**Problem:**
In the records, find each line where "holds" occurs, and copy it.
Data for the task below:
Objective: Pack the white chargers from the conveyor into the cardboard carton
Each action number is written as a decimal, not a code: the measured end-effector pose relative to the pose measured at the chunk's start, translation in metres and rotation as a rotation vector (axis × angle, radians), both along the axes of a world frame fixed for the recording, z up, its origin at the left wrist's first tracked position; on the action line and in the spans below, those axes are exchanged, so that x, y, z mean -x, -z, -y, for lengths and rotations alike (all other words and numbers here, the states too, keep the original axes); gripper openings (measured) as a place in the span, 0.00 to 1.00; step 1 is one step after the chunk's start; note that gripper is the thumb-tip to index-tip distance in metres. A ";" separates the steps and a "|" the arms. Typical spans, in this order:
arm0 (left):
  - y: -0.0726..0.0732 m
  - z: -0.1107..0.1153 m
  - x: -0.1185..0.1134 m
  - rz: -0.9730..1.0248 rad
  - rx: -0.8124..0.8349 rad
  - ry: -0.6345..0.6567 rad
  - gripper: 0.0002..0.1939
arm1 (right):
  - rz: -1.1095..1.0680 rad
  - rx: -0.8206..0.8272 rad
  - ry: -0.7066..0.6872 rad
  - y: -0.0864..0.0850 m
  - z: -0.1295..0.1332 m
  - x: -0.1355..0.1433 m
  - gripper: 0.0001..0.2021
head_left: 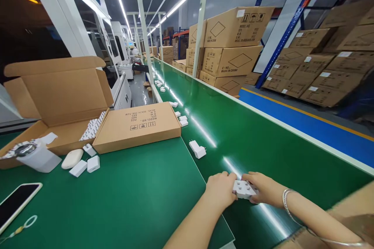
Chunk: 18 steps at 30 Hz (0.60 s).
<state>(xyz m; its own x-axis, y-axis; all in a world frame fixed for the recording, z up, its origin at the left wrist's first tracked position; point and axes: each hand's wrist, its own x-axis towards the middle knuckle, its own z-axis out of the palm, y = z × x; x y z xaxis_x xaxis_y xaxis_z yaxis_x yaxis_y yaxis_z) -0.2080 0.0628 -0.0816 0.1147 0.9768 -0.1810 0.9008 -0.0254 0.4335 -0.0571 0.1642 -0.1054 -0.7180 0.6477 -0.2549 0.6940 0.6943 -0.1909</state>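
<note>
Over the near end of the green conveyor belt (233, 144), a small cluster of white charger plugs (243, 190) is held between both hands. My left hand (221, 190) is closed on its left side, and my right hand (265, 187), with a silver bangle at the wrist, grips the right side. The fingers partly hide the cluster. Beyond my left hand, a pair of white chargers (198, 149) lies on the belt near the table edge. More chargers (183, 120) lie further up, beside the closed carton.
On the green table (140, 186) at left are a closed flat carton (140, 126), an open carton (70, 97) holding chargers, loose chargers (93, 163), a white earbud-like case (72, 158), a white container (41, 157) and a phone (19, 204). Large cartons (233, 60) stand stacked beyond the belt.
</note>
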 end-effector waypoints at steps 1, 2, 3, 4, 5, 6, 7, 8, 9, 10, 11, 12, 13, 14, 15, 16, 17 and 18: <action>0.000 0.000 0.001 0.020 0.006 0.025 0.27 | -0.031 0.012 -0.007 -0.003 0.004 -0.004 0.17; 0.001 0.000 0.002 0.046 0.010 0.050 0.30 | -0.059 0.024 -0.011 -0.006 0.008 -0.008 0.20; 0.002 0.000 0.003 0.072 0.014 0.073 0.32 | -0.080 0.033 -0.014 -0.009 0.012 -0.011 0.24; 0.003 0.000 0.004 0.098 0.018 0.089 0.33 | -0.096 0.040 -0.016 -0.011 0.017 -0.013 0.26; 0.004 0.000 0.004 0.118 0.026 0.088 0.33 | -0.107 0.044 -0.016 -0.012 0.022 -0.015 0.27; 0.006 0.000 0.005 0.130 0.039 0.070 0.30 | -0.114 0.046 -0.013 -0.013 0.028 -0.015 0.27; 0.007 0.000 0.004 0.135 0.058 0.037 0.28 | -0.118 0.046 -0.007 -0.014 0.033 -0.014 0.25; 0.009 0.000 0.004 0.138 0.080 -0.002 0.25 | -0.120 0.044 0.005 -0.014 0.039 -0.013 0.23; 0.010 0.000 0.003 0.141 0.101 -0.037 0.23 | -0.122 0.041 0.021 -0.015 0.044 -0.012 0.23; 0.011 0.000 0.002 0.146 0.118 -0.058 0.21 | -0.124 0.037 0.043 -0.015 0.049 -0.010 0.22; 0.012 0.000 0.000 0.153 0.130 -0.061 0.21 | -0.127 0.033 0.067 -0.015 0.053 -0.009 0.22; 0.012 0.000 -0.001 0.159 0.135 -0.054 0.20 | -0.132 0.030 0.093 -0.015 0.056 -0.008 0.22; 0.011 0.000 -0.002 0.159 0.131 -0.050 0.20 | -0.140 0.028 0.118 -0.015 0.059 -0.007 0.21; 0.009 -0.001 -0.002 0.150 0.116 -0.059 0.19 | -0.151 0.031 0.143 -0.014 0.060 -0.007 0.20; 0.007 -0.001 -0.002 0.131 0.088 -0.085 0.19 | -0.164 0.037 0.168 -0.014 0.060 -0.006 0.19; 0.005 -0.002 -0.002 0.104 0.047 -0.125 0.18 | -0.180 0.046 0.193 -0.015 0.060 -0.006 0.19; 0.002 -0.003 -0.001 0.071 -0.004 -0.172 0.18 | -0.202 0.053 0.220 -0.018 0.059 -0.007 0.18; -0.001 -0.004 0.001 0.036 -0.059 -0.222 0.17 | -0.231 0.062 0.249 -0.021 0.058 -0.008 0.18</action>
<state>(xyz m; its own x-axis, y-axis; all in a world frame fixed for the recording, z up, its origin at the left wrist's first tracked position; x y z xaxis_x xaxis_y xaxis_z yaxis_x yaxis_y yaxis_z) -0.2086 0.0668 -0.0808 -0.0986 0.9876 -0.1225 0.8711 0.1452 0.4691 -0.0488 0.1061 -0.0840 -0.5835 0.7984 -0.1486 0.7741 0.4914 -0.3990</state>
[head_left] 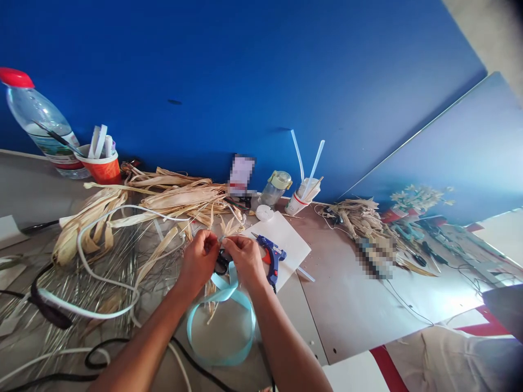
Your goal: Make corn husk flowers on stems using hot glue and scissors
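A loop of light blue ribbon [220, 362] hangs below my hands to the tabletop, its upper end rising to the fingertips of my right hand [247, 261]. That hand is closed in a pinch on the ribbon. My left hand [199, 258] is beside it with fingers pressed together, and what lies in them is hidden. Pale dried husk petals [232, 226] show just past the fingertips; I cannot tell whether they are held. Dark scissors handles [222, 264] lie beneath the hands. Right of my right hand rests a blue glue gun [275, 258] on a white sheet [292, 242].
Dried corn husks [180, 196] and thin wires [122, 272] spread across the left, crossed by a white cable [81, 247]. Behind stand a bottle [44, 125], a red cup [102, 169], a glass jar [277, 188] and a cup with glue sticks [297, 202]. More husks [355, 215] lie right.
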Demonstrator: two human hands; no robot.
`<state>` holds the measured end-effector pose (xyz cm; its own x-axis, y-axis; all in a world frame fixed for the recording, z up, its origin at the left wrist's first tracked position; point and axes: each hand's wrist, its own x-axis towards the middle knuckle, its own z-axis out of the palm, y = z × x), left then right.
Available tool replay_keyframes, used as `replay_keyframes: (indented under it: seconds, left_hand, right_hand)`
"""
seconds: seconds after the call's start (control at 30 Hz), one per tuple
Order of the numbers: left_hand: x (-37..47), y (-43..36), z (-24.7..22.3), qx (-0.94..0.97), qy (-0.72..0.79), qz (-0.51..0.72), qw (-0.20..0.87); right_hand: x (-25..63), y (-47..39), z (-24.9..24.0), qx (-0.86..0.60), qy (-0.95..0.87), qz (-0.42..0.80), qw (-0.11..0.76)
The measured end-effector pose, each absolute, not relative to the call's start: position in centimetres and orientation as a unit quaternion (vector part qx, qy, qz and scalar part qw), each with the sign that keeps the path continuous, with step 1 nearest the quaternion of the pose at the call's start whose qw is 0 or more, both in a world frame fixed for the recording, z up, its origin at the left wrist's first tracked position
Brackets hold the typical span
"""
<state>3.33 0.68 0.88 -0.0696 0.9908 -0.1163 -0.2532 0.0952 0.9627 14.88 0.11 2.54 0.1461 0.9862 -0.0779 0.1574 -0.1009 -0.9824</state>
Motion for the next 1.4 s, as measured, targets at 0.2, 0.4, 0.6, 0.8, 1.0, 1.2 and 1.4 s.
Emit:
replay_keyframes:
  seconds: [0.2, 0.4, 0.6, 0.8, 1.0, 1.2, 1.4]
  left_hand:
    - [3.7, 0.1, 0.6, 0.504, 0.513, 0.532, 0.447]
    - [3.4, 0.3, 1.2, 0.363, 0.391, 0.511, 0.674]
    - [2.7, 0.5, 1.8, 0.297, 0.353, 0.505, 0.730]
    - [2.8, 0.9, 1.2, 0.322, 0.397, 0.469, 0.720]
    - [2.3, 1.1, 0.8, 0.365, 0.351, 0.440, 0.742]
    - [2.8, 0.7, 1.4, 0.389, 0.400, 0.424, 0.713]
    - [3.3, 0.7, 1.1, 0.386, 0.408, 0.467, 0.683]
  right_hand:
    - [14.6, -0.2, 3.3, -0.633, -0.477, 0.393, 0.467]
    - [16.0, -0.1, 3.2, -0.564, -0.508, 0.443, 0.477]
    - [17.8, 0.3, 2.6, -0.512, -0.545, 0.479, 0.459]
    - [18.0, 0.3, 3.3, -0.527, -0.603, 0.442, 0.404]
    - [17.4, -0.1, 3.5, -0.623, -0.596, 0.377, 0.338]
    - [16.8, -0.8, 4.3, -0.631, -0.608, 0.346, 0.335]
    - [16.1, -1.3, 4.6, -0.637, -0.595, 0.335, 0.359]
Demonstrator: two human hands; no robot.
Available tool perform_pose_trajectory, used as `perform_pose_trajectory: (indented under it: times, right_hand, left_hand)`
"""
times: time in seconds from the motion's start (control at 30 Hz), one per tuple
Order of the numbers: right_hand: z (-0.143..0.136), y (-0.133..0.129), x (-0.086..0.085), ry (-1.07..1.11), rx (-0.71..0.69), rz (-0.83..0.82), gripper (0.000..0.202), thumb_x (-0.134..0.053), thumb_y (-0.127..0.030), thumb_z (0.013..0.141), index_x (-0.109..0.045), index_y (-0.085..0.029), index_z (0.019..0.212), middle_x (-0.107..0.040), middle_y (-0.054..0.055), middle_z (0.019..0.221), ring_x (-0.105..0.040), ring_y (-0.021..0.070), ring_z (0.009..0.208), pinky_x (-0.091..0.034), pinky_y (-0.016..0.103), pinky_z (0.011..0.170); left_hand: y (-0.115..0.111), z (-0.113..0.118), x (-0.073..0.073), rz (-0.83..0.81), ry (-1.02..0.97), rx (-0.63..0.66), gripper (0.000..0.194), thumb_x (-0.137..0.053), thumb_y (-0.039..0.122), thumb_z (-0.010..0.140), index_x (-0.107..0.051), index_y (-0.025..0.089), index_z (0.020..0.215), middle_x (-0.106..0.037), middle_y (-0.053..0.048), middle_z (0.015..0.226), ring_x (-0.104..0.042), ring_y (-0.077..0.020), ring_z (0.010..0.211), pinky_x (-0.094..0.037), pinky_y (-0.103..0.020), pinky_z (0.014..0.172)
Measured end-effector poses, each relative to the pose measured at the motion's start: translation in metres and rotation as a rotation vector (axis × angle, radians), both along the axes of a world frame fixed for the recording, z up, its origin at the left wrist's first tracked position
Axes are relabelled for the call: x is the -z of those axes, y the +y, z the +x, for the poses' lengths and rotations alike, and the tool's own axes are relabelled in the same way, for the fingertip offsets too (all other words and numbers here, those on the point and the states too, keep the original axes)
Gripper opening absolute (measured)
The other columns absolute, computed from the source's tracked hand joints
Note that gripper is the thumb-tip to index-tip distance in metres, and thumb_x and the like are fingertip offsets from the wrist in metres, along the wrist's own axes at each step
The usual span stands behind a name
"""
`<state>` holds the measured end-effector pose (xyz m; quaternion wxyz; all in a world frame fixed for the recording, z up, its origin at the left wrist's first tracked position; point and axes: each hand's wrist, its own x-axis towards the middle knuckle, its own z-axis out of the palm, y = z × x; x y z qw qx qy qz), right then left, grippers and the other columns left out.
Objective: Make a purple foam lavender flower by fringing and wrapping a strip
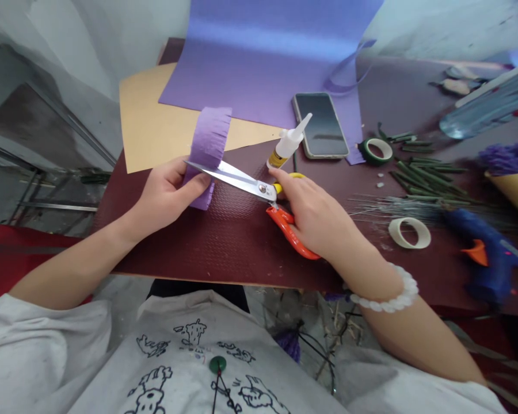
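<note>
while cutting, glue bottle (pixel 287 145) beside scissors (pixel 250 187)

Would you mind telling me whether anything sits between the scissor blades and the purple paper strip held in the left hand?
Nothing visible does. The open blades of the scissors in the right hand already reach the purple paper strip, which the left hand pinches. The glue bottle stands behind, clear of them.

A single head-worn camera looks forward and steeply down from close above the person's own chest, facing toward twelve o'clock across the dark red table (pixel 224 247), with the wall at the top edge and the table's near edge low at six o'clock.
</note>
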<state>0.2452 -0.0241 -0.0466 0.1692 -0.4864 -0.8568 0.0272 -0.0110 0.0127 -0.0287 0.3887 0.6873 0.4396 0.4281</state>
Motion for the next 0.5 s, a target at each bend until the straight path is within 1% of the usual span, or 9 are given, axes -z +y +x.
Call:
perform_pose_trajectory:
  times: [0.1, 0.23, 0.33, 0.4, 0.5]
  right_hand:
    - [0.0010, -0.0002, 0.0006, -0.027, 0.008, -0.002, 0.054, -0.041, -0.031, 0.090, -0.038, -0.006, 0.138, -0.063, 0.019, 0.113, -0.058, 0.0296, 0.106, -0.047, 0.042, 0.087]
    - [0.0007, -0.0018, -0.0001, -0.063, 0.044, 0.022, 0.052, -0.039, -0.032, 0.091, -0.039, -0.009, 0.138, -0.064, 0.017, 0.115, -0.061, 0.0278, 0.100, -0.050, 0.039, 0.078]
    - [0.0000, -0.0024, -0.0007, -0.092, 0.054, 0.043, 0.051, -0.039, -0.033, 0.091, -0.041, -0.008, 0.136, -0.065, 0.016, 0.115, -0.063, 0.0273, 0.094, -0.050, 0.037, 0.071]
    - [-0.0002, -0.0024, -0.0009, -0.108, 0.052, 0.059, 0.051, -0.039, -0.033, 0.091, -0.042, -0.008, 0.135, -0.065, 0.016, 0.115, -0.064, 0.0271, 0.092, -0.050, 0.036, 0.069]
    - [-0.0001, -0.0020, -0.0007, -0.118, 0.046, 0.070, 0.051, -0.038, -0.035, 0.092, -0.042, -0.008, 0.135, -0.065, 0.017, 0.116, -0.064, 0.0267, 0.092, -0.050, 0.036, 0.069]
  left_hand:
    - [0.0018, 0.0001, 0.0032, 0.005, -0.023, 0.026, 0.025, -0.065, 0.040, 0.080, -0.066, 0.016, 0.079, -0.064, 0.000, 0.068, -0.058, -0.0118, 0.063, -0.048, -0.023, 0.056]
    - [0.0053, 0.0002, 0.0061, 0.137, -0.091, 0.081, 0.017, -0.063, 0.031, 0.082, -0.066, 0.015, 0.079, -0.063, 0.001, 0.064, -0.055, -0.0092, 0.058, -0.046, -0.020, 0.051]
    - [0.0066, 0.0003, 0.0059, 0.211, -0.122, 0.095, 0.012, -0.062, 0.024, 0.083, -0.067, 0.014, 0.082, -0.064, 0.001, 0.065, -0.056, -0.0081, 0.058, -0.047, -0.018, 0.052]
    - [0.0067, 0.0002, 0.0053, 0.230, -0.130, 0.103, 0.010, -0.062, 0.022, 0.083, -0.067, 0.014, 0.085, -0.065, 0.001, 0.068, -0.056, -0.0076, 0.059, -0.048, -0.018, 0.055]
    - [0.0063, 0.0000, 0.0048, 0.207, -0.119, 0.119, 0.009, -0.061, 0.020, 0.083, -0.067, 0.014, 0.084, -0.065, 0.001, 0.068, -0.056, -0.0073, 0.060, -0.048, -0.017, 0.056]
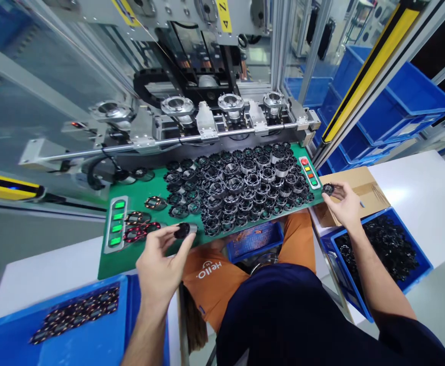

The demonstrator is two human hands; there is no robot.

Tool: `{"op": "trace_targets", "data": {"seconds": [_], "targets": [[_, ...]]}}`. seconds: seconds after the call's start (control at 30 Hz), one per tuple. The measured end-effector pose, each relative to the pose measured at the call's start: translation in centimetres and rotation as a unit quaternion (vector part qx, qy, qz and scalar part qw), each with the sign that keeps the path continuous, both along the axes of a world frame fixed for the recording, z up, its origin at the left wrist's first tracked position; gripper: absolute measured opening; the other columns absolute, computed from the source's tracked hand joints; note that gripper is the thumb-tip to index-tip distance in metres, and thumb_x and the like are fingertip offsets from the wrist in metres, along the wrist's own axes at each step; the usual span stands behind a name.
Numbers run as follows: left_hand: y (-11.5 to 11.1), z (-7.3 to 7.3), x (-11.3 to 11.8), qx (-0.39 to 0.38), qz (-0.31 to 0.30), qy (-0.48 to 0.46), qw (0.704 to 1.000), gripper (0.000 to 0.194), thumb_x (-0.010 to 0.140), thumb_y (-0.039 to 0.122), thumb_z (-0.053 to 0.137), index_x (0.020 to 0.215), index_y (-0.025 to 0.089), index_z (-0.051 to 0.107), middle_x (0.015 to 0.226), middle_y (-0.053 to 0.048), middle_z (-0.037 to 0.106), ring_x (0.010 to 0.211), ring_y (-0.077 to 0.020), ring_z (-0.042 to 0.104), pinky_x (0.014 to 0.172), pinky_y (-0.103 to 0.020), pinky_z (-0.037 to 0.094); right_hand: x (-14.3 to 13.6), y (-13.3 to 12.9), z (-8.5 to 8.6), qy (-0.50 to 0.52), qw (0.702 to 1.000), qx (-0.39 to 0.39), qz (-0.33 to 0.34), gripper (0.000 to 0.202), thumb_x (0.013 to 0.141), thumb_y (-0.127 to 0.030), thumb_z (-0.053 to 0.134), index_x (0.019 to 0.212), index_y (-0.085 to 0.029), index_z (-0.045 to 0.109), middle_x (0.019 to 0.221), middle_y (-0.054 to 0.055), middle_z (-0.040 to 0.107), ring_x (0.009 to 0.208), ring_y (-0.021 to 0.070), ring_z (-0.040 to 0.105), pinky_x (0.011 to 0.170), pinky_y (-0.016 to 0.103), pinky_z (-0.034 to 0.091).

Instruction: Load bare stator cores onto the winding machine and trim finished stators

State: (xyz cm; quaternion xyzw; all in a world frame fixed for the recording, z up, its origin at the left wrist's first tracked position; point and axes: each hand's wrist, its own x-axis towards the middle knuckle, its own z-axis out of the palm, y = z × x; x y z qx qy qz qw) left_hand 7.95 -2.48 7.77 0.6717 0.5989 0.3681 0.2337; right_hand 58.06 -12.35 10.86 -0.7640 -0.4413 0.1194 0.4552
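My left hand (165,259) pinches a black and silver ring part (184,230) over the front edge of the green work surface (130,259). Out to the right, my right hand (344,203) grips a small black ring (328,189) beside a cardboard box. Between the hands, many black and silver ring parts (245,188) stand packed together, some stacked on others. Near my left hand lie red-wound rings (142,232) and a copper-wound ring (155,203).
Behind the surface runs a metal rail (191,138) with round silver fixtures (177,105). Button panels (116,223) flank the parts. A blue bin (428,264) of black pieces is at right, a blue tray (85,345) of copper-wound rings at lower left.
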Motion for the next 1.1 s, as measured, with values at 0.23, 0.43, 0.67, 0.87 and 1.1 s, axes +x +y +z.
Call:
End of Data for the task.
**Exercise result:**
`<state>` holds the measured end-effector pose (xyz cm; its own x-axis, y-axis; all in a world frame fixed for the recording, z up, its origin at the left wrist's first tracked position; point and axes: each hand's wrist, its own x-axis towards the middle knuckle, its own z-axis out of the palm, y = z × x), left then right.
`<state>` holds the measured end-effector pose (xyz m; quaternion wxyz; all in a world frame fixed for the recording, z up, its origin at the left wrist's first tracked position; point and axes: each hand's wrist, its own x-axis towards the middle knuckle, its own z-axis out of the palm, y = z × x; x y z qw qx qy qz), right then left, grippers and the other columns left out.

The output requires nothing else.